» EXERCISE BRIEF: Provide again, from the entries below, every line from the one containing "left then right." through the one containing "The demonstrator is", exactly as written, and no other line.

[Items from a dataset]

Segment Open

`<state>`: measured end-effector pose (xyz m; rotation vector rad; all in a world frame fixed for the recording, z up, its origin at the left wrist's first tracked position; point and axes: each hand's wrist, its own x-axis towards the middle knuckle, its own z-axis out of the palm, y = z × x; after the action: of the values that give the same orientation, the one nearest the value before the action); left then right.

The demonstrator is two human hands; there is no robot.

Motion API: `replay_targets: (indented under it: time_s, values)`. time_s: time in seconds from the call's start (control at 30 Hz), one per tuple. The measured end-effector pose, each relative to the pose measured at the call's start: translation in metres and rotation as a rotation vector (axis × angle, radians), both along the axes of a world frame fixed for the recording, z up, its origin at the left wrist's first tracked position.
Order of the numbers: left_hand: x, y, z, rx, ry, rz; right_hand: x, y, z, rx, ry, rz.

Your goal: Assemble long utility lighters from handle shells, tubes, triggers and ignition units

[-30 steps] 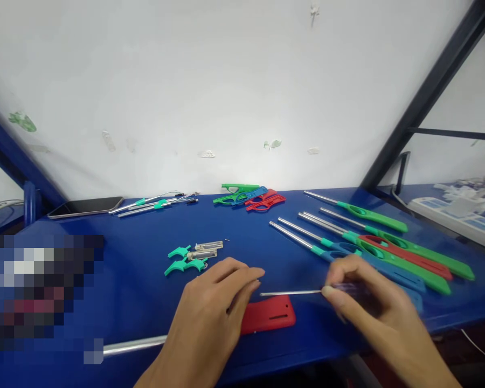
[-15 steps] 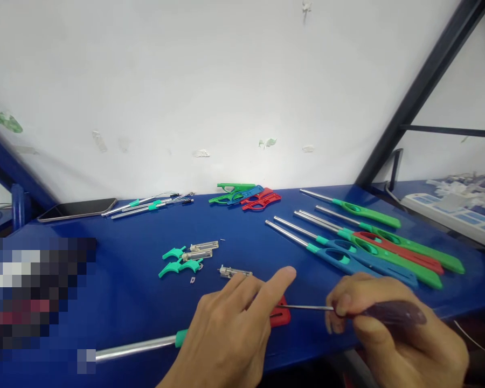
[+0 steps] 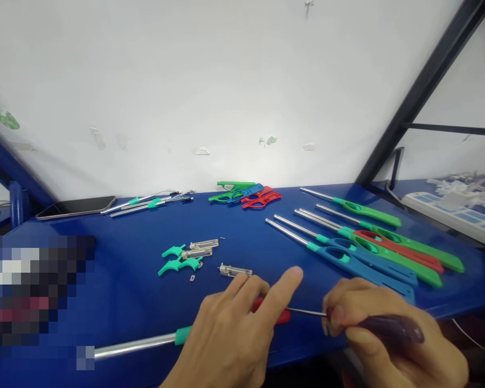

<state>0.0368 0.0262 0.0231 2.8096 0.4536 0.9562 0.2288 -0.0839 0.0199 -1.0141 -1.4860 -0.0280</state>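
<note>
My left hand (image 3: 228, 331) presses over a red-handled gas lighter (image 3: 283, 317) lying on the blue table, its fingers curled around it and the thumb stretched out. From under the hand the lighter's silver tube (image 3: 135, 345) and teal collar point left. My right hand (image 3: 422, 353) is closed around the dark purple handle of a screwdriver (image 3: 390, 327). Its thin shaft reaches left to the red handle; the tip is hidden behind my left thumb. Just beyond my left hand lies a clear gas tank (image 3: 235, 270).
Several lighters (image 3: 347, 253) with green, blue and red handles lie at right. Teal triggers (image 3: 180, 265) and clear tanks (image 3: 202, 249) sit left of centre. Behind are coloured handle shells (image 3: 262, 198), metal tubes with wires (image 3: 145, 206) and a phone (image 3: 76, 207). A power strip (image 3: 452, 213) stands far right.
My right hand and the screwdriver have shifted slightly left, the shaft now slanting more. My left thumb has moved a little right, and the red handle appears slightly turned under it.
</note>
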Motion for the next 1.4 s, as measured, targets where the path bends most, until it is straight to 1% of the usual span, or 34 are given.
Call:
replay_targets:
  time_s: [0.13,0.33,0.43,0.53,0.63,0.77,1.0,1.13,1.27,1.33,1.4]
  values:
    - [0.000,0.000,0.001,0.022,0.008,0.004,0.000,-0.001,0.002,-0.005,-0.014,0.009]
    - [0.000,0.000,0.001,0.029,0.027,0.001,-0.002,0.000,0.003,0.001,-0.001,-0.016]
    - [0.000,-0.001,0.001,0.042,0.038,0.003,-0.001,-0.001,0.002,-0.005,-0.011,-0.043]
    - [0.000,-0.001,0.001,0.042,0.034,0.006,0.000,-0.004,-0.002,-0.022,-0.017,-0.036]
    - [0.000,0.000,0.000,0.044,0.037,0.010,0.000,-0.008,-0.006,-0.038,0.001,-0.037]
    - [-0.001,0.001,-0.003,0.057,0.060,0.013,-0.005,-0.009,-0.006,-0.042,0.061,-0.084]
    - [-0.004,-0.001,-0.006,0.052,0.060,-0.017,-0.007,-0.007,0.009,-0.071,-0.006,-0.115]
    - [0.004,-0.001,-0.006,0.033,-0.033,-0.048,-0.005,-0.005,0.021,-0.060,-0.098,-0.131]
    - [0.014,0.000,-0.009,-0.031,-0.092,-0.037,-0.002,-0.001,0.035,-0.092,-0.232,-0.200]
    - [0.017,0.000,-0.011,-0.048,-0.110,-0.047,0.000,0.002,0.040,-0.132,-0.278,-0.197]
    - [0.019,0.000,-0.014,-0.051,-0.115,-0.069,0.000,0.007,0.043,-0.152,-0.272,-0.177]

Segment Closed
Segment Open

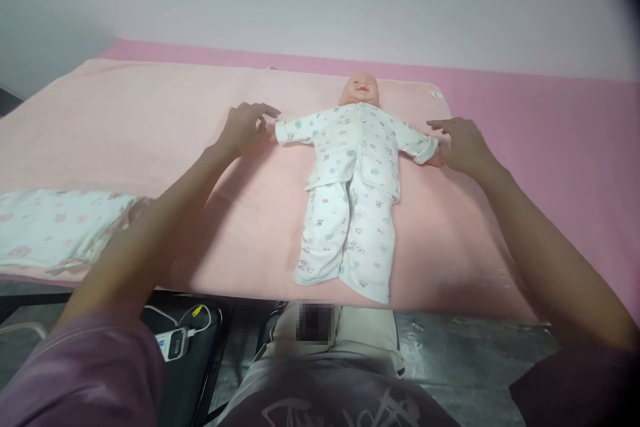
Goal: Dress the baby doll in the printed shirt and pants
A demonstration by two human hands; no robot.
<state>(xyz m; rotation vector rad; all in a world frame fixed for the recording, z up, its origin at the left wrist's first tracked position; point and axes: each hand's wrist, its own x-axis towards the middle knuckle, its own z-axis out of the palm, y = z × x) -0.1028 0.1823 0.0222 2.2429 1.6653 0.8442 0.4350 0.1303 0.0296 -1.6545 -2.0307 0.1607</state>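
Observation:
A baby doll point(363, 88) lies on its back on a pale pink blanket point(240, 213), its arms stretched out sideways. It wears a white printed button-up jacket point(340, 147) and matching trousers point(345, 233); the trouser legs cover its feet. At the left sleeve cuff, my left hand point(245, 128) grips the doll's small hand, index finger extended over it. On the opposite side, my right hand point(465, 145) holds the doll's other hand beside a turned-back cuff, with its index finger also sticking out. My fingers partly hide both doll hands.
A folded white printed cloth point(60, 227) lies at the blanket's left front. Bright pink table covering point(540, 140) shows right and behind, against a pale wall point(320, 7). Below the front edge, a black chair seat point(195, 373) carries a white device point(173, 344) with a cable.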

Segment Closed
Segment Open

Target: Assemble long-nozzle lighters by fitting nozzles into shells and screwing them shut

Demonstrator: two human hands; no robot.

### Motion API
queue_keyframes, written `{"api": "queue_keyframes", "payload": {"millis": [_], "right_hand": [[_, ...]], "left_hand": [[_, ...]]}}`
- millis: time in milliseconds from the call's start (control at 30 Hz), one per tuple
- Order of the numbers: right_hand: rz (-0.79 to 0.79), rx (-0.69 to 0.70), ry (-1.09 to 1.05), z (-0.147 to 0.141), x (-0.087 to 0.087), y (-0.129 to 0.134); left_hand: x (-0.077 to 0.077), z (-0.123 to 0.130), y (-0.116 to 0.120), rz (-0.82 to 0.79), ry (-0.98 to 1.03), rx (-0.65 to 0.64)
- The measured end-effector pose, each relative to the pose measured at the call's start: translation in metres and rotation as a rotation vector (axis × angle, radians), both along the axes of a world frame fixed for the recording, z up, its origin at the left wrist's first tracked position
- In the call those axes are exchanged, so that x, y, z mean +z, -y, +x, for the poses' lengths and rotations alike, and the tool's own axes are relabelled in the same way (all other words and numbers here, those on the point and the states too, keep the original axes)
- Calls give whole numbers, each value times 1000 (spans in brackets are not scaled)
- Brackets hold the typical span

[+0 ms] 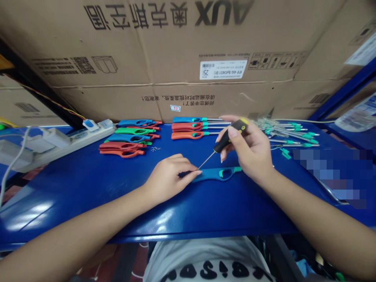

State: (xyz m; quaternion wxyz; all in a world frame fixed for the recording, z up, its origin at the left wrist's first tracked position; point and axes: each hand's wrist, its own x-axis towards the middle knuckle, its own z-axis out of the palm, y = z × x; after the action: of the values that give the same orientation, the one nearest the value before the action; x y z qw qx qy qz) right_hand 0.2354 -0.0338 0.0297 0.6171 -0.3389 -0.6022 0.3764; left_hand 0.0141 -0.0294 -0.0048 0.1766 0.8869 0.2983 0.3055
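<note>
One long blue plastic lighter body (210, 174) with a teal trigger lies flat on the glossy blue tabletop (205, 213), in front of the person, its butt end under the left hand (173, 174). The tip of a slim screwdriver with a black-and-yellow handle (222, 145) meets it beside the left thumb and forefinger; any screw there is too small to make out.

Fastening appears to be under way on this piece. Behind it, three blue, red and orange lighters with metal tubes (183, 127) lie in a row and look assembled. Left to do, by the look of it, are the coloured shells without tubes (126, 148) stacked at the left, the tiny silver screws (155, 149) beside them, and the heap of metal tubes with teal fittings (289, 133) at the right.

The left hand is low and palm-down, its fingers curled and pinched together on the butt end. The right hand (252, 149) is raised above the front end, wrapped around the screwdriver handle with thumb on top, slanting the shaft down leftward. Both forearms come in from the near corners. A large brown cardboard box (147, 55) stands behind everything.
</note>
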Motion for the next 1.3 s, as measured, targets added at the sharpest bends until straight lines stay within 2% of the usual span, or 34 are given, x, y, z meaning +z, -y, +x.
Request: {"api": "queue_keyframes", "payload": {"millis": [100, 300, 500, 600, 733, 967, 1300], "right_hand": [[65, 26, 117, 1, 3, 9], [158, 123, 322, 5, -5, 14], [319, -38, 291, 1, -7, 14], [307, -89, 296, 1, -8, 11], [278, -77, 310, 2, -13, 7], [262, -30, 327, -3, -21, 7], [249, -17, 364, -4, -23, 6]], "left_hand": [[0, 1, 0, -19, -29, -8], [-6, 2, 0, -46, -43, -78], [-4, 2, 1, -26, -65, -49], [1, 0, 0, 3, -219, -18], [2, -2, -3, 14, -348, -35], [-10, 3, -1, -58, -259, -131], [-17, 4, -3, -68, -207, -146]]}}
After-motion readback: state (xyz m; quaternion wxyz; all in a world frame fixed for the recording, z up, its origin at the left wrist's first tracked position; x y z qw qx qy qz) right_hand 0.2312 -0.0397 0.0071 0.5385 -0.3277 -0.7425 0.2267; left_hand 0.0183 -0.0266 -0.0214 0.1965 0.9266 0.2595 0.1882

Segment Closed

» WRITTEN SOLUTION:
`<state>`: measured end-effector pose (xyz m; rotation vector rad; all in a world frame fixed for the recording, z up, its origin at the left wrist's first tracked position; point and axes: each hand's wrist, its own x-axis towards the middle knuckle, its own z-axis out of the palm, y = z × x; after the action: of the values that give the same orientation, the one nearest the value before the action); left then right.

The demonstrator is two human hands; there is no robot.

None of the exercise remains to be done.